你也是一片好心,他卻恩將仇報,這是誰都料不到的,所以這不是你的錯,你是受害者,千萬別說什麼活該的話,我會心疼的!說到底是我疏忽了,沒有保護好你,你纔會遇到危險,該自責的人是我!“
他的確有這個能力,總是很會勸人,把一切責任都歸咎於他,爲的就是不讓我難受,可我的心已經走進了死衚衕,始終無法忽視那件事,手指不自覺的抓住他肩膀,下意識想回擁,又想起自己的情形,最終狠心推開,轉過身去,望向窗外,蕭瑟的秋風吹落枝葉,毫無生機,
“現在論這個又有什麼用,已經發生的事,沒辦法挽回。“
“我要的是你的心,只要你心在我這兒,其他的並不重要,就像冰糖說的,這個社會誰能保證自己一輩子只跟一個人?說句不好聽,我之前也跟趙清愉在一起過,難道你也會因爲這個而嫌棄我,不愛我了嗎?”

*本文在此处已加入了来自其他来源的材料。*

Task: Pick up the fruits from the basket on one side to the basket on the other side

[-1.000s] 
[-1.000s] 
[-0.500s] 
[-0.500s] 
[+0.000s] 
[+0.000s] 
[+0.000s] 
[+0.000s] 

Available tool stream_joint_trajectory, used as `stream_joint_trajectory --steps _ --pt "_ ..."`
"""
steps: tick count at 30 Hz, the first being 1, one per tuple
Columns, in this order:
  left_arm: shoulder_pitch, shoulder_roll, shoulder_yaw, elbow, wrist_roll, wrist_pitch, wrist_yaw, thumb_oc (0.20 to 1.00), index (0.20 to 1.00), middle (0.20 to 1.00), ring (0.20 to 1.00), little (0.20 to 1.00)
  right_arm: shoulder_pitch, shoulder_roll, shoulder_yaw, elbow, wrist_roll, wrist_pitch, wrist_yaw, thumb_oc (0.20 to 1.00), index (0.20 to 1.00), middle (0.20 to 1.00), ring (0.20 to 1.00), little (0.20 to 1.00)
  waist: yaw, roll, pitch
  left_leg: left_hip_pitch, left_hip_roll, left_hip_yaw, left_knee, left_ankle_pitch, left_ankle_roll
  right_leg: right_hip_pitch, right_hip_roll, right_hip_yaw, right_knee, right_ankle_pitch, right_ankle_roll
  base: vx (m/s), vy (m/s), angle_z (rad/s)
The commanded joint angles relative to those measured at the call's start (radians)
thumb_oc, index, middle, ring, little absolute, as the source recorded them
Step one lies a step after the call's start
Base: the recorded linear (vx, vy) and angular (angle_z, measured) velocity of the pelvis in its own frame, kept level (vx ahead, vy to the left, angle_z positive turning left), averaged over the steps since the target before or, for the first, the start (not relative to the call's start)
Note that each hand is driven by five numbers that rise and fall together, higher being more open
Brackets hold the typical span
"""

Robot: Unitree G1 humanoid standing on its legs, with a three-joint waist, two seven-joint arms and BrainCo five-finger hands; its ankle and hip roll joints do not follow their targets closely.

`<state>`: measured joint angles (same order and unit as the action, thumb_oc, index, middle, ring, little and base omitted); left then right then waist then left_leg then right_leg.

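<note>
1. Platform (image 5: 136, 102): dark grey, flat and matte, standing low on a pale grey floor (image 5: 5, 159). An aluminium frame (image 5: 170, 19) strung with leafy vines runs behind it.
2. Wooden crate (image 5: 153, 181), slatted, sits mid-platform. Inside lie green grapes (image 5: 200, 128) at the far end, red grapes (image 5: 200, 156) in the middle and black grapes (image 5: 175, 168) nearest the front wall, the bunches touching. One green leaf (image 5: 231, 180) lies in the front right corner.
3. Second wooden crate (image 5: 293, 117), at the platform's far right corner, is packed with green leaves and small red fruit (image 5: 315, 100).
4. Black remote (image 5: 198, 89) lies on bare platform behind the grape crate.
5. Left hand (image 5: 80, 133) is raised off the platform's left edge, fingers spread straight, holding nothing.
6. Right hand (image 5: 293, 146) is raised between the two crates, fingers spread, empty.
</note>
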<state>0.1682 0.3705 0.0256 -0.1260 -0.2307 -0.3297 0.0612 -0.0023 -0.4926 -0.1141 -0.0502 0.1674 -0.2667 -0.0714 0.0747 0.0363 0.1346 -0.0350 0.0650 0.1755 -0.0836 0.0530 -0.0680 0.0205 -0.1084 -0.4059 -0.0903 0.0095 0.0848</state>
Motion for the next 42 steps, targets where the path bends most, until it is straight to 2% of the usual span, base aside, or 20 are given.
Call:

他們的事我早就知道,跟我的情況又不相同,“那是在你結婚之前,跟我結婚之後,你一直都潔身自好,沒跟別的女人有什麼牽連。可我……我卻被人玷污了,說出去都丟人!“
“沒有誰知道,我真的不介意,“強有力的大手扶住我臂膀,章季惟迫使我看向他,墨色瞳孔傳遞着深重的情意,眼神異常堅毅,彷彿天上的恆星一般,照亮我的迷惘,“香香,你相信我好嗎?難道在你眼裡我就是那麼庸俗的男人,因爲這點事而嫌棄你嗎?如果真是這樣,我還值得你愛嗎?”
無措的我捂住耳朵,不想再聽他的辯詞,“我不知道,我什麼都不知道,你別問我了!”
“好,我不問別的,只問你一句話,假如同樣的事情發生在我身上,我被人下了藥陷害,跟別的女人睡了,你會原諒我嗎?”